Gilpin leyó en voz alta la pista 2 con voz deliberadamente monótona:
Me trajiste aquí para que oírte hablar pudiera
de tus aventuras juveniles: vaqueros viejos, gorra de visera.
Al diablo con todos los demás, son aburridos sin cesar.
Ahora dame un beso furtivo… como si nos acabáramos de casar.
—¿Dice que esto fue escrito para hacerle ir a Hannibal? —dijo Boney.
Asentí.
—La nota no menciona Hannibal por ninguna parte —continuó ella—. Ni siquiera lo implica.
—La gorra de visera, es una vieja broma privada entre nosotros dos sobre…
—Oh, una broma privada —dijo Gilpin.
—¿Qué me dice de la siguiente pista, la casita marrón? —preguntó Boney.
—Que vaya a casa de mi padre —dije yo.
El rostro de Boney volvió a cobrar severidad.
—Nick, la casa de su padre es azul.
Se volvió hacia Tanner poniendo los ojos en blanco: «¿Esta es la gran revelación?».
—Suena como si estuviera inventando «bromas privadas» para cada una de estas pistas —dijo Boney—. Para que luego hable usted de conveniente: descubrimos que ha estado en Hannibal y… ¿qué te parece? Resulta que esta pista contiene un mensaje secreto que dice «Ve a Hannibal».
—El regalo al final de la búsqueda —dijo Tanner, colocando la caja sobre la mesa— no es una pista tan sutil. Muñecos de Punch y Judy. Como sabrán a buen seguro, Punch mata a Judy y a su hijo. Esto fue descubierto por mi cliente. Queríamos entregárselos.
Boney echó la caja a un lado, se puso unos guantes de látex y extrajo las marionetas.

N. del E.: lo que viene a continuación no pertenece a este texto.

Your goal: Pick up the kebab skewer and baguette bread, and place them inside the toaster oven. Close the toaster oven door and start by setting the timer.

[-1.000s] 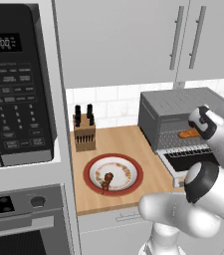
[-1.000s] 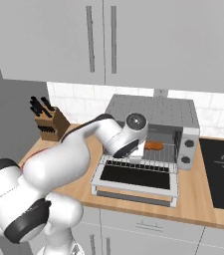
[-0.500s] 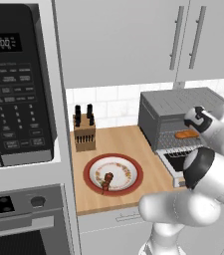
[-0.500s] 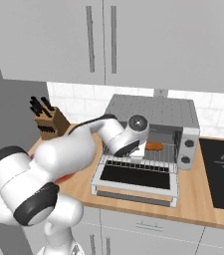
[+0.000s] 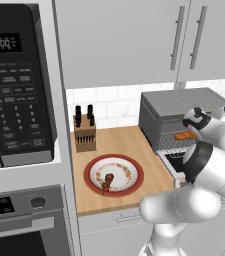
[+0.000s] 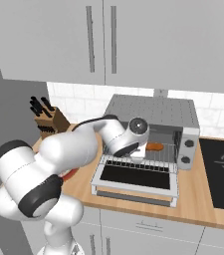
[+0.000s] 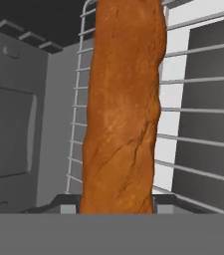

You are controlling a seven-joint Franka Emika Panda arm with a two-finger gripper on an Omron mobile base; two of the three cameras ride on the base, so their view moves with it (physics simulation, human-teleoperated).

—Pesan —dijo—. Madera sólida.
Examinó el encaje del vestido de la mujer, la botarga del hombre. Alzó este último, examinó el grueso mango de madera con los surcos para los dedos.

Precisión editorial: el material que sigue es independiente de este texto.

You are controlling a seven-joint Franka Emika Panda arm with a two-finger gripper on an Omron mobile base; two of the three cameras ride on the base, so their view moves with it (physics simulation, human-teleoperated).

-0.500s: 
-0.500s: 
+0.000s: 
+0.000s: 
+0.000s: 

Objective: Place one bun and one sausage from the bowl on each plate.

Boney se quedó completamente inmóvil, frunciendo el ceño, con la marioneta de Punch en las manos. Después puso a Judy boca abajo para levantarle la falda.
—Esta no tiene mango. —Después se volvió hacia mí—. ¿Solía tener mango?
—¿Cómo voy a saberlo?
—¿Un mango en forma de palo, muy grueso y pesado, con surcos para mejorar el agarre? —gritó bruscamente—. ¿Un mango como una maldita cachiporra?
Se me quedó mirando fijamente y adiviné lo que estaba pensando: «Eres un mentiroso. Eres un sociópata. Eres un asesino».